= Task goal =
A word-for-word copy of the entries, with the images left out, is what you should write.

##### Extracted material

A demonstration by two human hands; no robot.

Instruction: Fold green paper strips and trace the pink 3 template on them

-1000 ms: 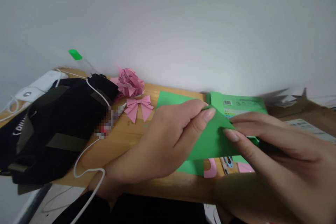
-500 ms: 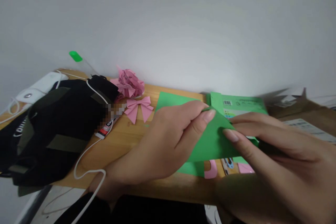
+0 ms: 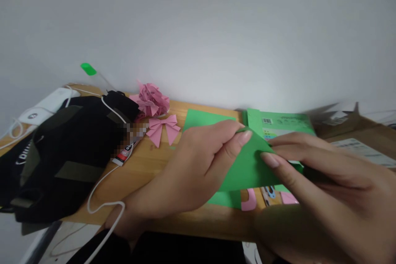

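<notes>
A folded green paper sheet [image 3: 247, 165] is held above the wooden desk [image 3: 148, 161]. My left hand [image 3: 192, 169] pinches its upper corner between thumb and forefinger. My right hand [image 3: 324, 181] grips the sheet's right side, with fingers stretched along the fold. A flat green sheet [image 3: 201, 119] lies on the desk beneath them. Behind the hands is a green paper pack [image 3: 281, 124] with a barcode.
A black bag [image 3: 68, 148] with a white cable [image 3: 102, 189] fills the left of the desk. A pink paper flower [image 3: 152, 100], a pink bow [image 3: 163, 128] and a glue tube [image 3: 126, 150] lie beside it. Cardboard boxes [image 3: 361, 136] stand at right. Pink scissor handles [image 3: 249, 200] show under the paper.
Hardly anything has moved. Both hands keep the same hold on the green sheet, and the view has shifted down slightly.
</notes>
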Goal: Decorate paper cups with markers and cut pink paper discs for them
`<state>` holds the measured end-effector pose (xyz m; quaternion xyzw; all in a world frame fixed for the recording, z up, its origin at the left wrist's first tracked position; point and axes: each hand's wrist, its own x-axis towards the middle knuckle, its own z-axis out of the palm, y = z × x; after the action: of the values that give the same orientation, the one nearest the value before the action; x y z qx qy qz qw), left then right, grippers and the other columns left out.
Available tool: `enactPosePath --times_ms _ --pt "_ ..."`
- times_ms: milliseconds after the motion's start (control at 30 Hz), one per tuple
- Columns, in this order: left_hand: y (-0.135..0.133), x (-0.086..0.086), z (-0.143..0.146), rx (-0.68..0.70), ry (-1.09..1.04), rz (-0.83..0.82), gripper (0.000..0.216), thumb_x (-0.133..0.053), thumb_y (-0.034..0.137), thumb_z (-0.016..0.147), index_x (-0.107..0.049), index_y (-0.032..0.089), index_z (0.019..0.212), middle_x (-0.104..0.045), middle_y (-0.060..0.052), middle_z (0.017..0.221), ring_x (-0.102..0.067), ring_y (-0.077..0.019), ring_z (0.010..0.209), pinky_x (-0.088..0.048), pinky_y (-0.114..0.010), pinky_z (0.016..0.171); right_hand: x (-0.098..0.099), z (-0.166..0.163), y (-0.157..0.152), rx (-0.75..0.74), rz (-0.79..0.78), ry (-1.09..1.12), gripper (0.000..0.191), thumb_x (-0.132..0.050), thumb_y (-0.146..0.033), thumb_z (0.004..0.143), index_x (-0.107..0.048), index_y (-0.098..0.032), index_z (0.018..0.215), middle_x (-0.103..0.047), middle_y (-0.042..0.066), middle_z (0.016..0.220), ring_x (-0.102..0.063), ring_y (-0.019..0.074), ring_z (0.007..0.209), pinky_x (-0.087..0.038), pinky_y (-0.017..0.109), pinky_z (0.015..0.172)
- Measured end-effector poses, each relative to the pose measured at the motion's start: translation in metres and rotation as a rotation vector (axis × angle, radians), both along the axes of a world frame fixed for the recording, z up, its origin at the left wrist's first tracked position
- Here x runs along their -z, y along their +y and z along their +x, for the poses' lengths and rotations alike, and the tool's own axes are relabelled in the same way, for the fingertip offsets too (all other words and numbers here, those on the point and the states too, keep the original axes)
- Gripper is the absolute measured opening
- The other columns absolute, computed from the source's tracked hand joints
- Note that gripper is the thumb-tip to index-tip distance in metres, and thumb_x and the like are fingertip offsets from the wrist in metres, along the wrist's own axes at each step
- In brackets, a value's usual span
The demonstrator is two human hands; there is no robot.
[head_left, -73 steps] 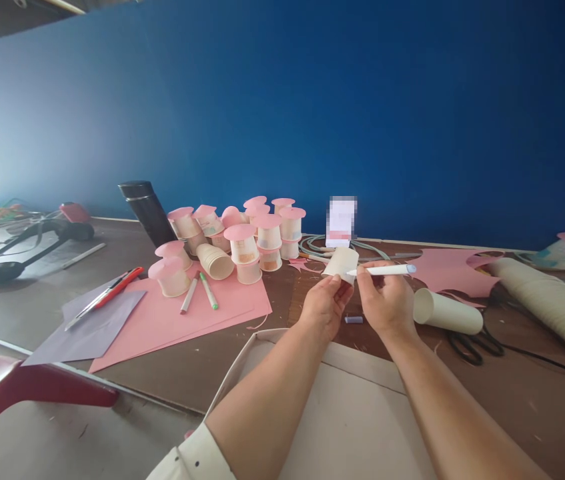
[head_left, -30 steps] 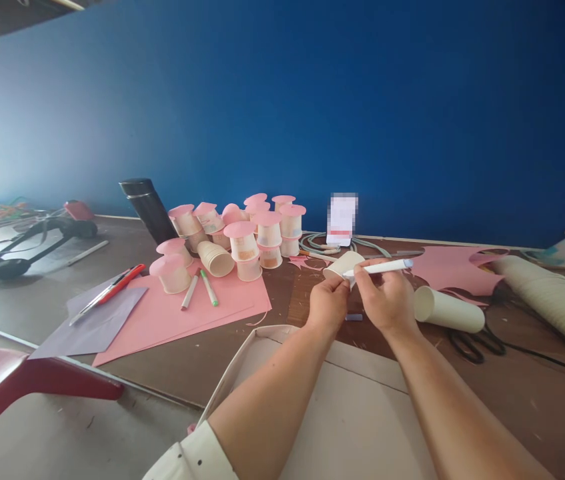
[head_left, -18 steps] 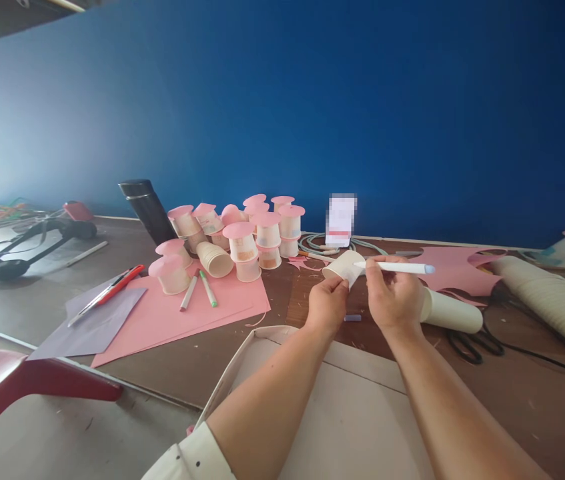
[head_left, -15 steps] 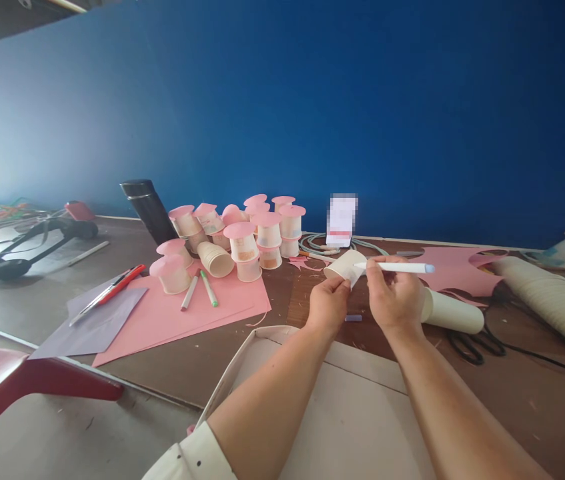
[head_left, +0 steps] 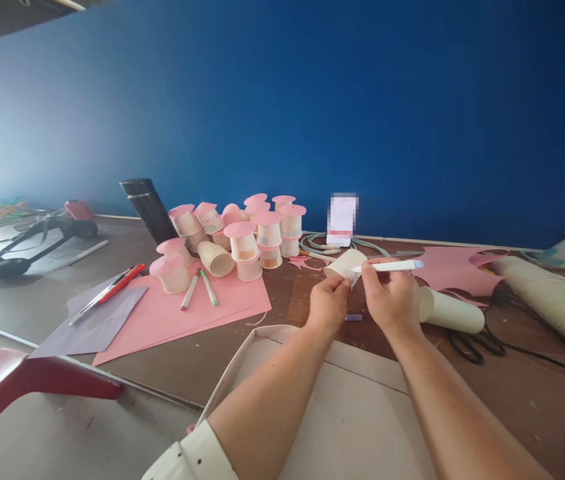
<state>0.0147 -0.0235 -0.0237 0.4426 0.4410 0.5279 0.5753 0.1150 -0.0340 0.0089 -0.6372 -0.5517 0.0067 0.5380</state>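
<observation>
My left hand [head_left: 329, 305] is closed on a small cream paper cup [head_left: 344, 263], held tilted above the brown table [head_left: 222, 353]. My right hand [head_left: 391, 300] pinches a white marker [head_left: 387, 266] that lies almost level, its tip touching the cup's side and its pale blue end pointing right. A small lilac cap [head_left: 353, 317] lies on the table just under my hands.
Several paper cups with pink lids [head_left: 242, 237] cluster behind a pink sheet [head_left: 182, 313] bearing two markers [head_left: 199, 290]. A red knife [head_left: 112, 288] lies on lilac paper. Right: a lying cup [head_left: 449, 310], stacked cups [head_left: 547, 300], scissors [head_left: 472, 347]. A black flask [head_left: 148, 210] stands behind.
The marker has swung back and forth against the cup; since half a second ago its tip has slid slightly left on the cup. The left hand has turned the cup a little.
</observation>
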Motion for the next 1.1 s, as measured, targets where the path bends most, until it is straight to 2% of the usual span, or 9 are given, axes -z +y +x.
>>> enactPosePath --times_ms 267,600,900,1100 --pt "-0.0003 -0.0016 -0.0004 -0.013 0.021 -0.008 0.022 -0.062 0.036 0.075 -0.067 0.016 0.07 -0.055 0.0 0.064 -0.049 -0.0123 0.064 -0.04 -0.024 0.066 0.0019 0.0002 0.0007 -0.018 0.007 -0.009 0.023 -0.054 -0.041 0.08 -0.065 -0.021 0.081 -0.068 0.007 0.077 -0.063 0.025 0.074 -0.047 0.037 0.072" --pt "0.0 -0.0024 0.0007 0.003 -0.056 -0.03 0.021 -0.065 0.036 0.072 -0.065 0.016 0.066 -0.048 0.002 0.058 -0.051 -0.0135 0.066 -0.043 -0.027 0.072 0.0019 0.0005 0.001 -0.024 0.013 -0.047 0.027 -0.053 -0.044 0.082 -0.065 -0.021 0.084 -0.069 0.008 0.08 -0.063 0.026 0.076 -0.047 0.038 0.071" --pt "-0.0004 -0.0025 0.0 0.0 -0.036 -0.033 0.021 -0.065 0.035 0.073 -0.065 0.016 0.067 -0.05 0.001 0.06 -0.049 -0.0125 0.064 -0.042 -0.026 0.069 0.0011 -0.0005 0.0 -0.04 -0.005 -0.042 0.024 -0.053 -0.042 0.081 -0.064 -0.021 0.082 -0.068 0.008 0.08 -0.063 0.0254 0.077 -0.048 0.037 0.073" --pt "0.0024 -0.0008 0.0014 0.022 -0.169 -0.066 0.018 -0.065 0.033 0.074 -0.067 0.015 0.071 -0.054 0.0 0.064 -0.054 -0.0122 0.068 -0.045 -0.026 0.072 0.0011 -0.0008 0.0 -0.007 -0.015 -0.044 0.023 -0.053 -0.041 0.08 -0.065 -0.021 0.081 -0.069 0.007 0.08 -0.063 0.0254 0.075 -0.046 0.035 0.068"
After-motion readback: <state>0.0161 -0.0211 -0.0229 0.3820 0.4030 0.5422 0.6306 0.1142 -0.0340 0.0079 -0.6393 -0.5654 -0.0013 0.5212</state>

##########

= Response box =
A demonstration by two human hands; no robot.

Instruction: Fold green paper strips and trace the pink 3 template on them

-1000 ms: 
-500 ms: 
+0 ms: 

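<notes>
A folded green paper sheet [image 3: 247, 165] is held above the wooden desk [image 3: 148, 161]. My left hand [image 3: 192, 169] pinches its upper corner between thumb and forefinger. My right hand [image 3: 324, 181] grips the sheet's right side, with fingers stretched along the fold. A flat green sheet [image 3: 201, 119] lies on the desk beneath them. Behind the hands is a green paper pack [image 3: 281, 124] with a barcode.
A black bag [image 3: 68, 148] with a white cable [image 3: 102, 189] fills the left of the desk. A pink paper flower [image 3: 152, 100], a pink bow [image 3: 163, 128] and a glue tube [image 3: 126, 150] lie beside it. Cardboard boxes [image 3: 361, 136] stand at right. Pink scissor handles [image 3: 249, 200] show under the paper.
Hardly anything has moved. Both hands keep the same hold on the green sheet, and the view has shifted down slightly.
</notes>
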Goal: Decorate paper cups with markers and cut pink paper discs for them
`<state>` holds the measured end-effector pose (xyz m; quaternion xyzw; all in a world frame fixed for the recording, z up, its origin at the left wrist's first tracked position; point and axes: each hand's wrist, its own x-axis towards the middle knuckle, its own z-axis out of the palm, y = z × x; after the action: of the values that give the same orientation, the one nearest the value before the action; x y z qx qy qz qw), left then right, grippers and the other columns left out.
Available tool: `enactPosePath --times_ms _ --pt "_ ..."`
- times_ms: milliseconds after the motion's start (control at 30 Hz), one per tuple
- Columns, in this order: left_hand: y (-0.135..0.133), x (-0.086..0.086), z (-0.143..0.146), rx (-0.68..0.70), ry (-1.09..1.04), rz (-0.83..0.82), gripper (0.000..0.216), thumb_x (-0.133..0.053), thumb_y (-0.034..0.137), thumb_z (-0.016..0.147), index_x (-0.107..0.049), index_y (-0.032..0.089), index_z (0.019..0.212), middle_x (-0.104..0.045), middle_y (-0.060..0.052), middle_z (0.017..0.221), ring_x (-0.102..0.067), ring_y (-0.077..0.019), ring_z (0.010..0.209), pinky_x (-0.088..0.048), pinky_y (-0.114..0.010), pinky_z (0.016..0.171); right_hand: x (-0.098..0.099), z (-0.166..0.163), y (-0.157..0.152), rx (-0.75..0.74), rz (-0.79..0.78), ry (-1.09..1.12), gripper (0.000..0.191), thumb_x (-0.132..0.050), thumb_y (-0.146..0.033), thumb_z (0.004..0.143), index_x (-0.107..0.048), index_y (-0.098..0.032), index_z (0.018..0.215), middle_x (-0.103..0.047), middle_y (-0.042..0.066), middle_z (0.016..0.220), ring_x (-0.102..0.063), ring_y (-0.019..0.074), ring_z (0.007..0.209), pinky_x (-0.087..0.038), pinky_y (-0.017..0.109), pinky_z (0.015..0.172)
- Measured end-effector poses, each relative to the pose measured at the motion's start: translation in metres and rotation as a rotation vector (axis × angle, radians), both along the axes of a world frame fixed for the recording, z up, its origin at the left wrist's first tracked position
- Here x runs along their -z, y along their +y and z along their +x, for the poses' lengths and rotations alike, and the tool's own axes are relabelled in the same way, for the fingertip offsets too (all other words and numbers here, those on the point and the states too, keep the original axes)
- Gripper is the absolute measured opening
- The other columns absolute, computed from the source's tracked hand joints
- Note that gripper is the thumb-tip to index-tip distance in metres, and thumb_x and the like are fingertip offsets from the wrist in metres, along the wrist's own axes at each step
- In brackets, a value's usual span
The demonstrator is two human hands; there is no robot.
[head_left, -73 steps] 
[head_left, -30 steps] 
[head_left, -18 steps] 
[head_left, -15 steps] 
[head_left, +0 steps] 
<state>0.0147 -0.0235 -0.0237 0.4426 0.4410 0.5279 0.5753 0.1150 -0.0340 0.0089 -0.6372 -0.5517 0.0067 0.5380</state>
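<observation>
My left hand [head_left: 329, 305] is closed on a small cream paper cup [head_left: 344, 263], held tilted above the brown table [head_left: 222, 353]. My right hand [head_left: 391, 300] pinches a white marker [head_left: 387, 266] that lies almost level, its tip touching the cup's side and its pale blue end pointing right. A small lilac cap [head_left: 353, 317] lies on the table just under my hands.
Several paper cups with pink lids [head_left: 242, 237] cluster behind a pink sheet [head_left: 182, 313] bearing two markers [head_left: 199, 290]. A red knife [head_left: 112, 288] lies on lilac paper. Right: a lying cup [head_left: 449, 310], stacked cups [head_left: 547, 300], scissors [head_left: 472, 347]. A black flask [head_left: 148, 210] stands behind.
The marker has swung back and forth against the cup; since half a second ago its tip has slid slightly left on the cup. The left hand has turned the cup a little.
</observation>
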Motion for the next 1.1 s, as measured, targets where the path bends most, until it is straight to 2% of the usual span, or 9 are given, axes -z +y +x.
>>> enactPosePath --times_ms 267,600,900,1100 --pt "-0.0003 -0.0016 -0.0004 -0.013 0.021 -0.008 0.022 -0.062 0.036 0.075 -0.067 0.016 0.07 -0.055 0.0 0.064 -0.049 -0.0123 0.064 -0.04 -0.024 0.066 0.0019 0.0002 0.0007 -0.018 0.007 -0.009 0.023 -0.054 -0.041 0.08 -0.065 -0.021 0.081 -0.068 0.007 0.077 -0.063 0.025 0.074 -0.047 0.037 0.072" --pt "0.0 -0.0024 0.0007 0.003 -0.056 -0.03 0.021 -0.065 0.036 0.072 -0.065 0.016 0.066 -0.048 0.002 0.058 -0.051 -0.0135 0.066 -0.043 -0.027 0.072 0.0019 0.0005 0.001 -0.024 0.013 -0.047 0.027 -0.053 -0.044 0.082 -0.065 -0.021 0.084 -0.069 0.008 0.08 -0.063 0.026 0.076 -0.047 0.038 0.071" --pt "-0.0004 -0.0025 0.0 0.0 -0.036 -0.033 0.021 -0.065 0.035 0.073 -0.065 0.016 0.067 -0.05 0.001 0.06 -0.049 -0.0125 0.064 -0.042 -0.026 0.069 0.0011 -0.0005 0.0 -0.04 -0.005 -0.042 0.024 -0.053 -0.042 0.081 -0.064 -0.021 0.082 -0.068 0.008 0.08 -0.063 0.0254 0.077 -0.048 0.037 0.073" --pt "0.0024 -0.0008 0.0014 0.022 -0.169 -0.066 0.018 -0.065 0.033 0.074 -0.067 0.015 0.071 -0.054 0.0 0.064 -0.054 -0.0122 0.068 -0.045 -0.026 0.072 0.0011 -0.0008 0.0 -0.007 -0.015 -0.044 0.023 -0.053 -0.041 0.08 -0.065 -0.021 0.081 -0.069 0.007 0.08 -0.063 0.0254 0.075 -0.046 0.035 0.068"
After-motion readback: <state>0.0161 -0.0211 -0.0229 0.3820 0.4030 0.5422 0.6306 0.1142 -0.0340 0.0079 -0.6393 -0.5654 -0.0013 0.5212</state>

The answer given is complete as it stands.